Jugando a 'ninjas'
A fines del siglo XVII eran habituales las pinturas de vanitas y las de las etapas del hombre, a veces como instrumento de reflexión, otras con un peso decorativo. Eonnagata juega a ser instrumento de reflexión con grandes dosis de decorativismo. A base de trampantojos, maromos al estilo del teatro kabuki y un despliegue de luminotecnia de última generación, los tres artistas se mueven con instinto ritual poco convincente.
La obra se salva del fracaso por la presencia de una Sylvie Guillem afanada en lo suyo (regala en la hora y 20 minutos que dura la obra un arabesque, dos développés a la segunda, dos giros de quinta con el passé bajo, y ya) y un potente Rusell Maliphant, firme como una estatua etrusca. Lapage está sencillamente ridículo, parece una Mamá Simone (del ballet La fille mal gardée, siempre caracterizado como travesti: coincide la época) sacada de contexto. La estética manga gana la partida y la ensalada oriental-rococó se queda en un cúmulo de formas vacías, acaso bellas por momentos, pero con la vacuidad de la búsqueda de efectos.
EONNAGATA
Con Sylvie Guillem, Robert Lapage y Russell Maliphant; vestuario: Alexander McQueen; música: Georg Muffat, Antonio Soler, J. S. Bach y otros; luces: Michael Hulls. Festival Grec. Teatre Nacional de Catalunya. Barcelona, 15 de julio.

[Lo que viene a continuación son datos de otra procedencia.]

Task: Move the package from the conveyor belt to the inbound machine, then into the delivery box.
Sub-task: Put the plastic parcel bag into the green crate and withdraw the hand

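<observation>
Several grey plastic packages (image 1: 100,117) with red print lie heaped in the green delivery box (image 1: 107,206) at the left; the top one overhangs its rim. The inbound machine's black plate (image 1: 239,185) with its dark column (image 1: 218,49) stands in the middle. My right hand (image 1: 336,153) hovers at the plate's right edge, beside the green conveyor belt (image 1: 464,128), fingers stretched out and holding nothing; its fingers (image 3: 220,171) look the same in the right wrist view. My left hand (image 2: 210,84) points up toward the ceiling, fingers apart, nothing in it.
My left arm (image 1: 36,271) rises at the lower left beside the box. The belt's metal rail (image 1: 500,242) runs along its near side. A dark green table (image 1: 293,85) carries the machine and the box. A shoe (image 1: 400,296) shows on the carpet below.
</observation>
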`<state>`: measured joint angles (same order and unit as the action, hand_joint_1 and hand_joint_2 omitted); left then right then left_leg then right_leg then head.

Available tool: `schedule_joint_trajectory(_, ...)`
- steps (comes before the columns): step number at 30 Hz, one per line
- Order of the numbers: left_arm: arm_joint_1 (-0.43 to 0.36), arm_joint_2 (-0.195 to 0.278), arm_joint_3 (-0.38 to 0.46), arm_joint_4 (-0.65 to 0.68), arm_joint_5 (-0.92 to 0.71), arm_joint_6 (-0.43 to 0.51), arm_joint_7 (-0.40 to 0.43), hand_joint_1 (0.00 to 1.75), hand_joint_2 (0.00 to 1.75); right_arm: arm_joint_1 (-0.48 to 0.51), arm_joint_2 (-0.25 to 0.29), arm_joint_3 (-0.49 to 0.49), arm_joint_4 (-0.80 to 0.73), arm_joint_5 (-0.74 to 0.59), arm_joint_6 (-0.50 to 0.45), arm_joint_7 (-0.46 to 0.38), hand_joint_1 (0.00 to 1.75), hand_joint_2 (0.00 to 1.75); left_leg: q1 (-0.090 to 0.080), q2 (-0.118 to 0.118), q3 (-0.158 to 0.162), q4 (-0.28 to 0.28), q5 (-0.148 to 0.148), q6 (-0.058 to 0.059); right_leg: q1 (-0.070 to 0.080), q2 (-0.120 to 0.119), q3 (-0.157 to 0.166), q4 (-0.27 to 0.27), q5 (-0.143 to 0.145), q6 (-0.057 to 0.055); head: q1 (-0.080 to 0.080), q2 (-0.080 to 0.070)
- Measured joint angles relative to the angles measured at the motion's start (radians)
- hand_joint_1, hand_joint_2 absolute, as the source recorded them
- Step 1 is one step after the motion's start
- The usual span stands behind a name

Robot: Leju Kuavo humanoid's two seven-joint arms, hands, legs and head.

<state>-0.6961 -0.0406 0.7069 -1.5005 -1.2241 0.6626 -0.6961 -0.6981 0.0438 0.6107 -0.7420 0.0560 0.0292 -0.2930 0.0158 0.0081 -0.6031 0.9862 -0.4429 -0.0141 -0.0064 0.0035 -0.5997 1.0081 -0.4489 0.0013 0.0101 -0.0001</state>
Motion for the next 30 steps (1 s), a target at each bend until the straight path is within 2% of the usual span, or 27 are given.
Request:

La disponibilidad del cuerpo de la bailarina hacia una nueva geometría teatral es el resultado de una búsqueda del material bailable desde ópticas aparentemente ajenas al canon académico que ha formado, fortalecido y definido ese cuerpo.
Icono devastador
La supuesta deconstrucción, tan presente en el ballet contemporáneo de los años setenta, revierte una generación y media después de Forsythe en estándares con ligeras variantes en el proceso y la estructuración. Esta naturalización del experimento sobre el código se hace vocabulario explícito en Weldon, McGregor y Maliphant, y alcanza de refilón a Welch y Levaggi, entre otros nombres de hoy. En el eje de esa demostración empírica está Guillem. Acaso fungiendo de icono devastador que quiere rozar lo incontestable, mantener una égida simbólica que ya ostentó otrora en el gran ballet que ahora juzga obsoleto e inútil. Malliphan se lo pone en bandeja.
Lo mejor de la velada es el vestuario de Alexander McQueen, un hombre serio (jamás se disfraza para saludar en sus desfiles) con una trayectoria que sólo encuentra parangón en Reino Unido en la memoria de Ossie Clark o en el aura de Vivienne Westwood.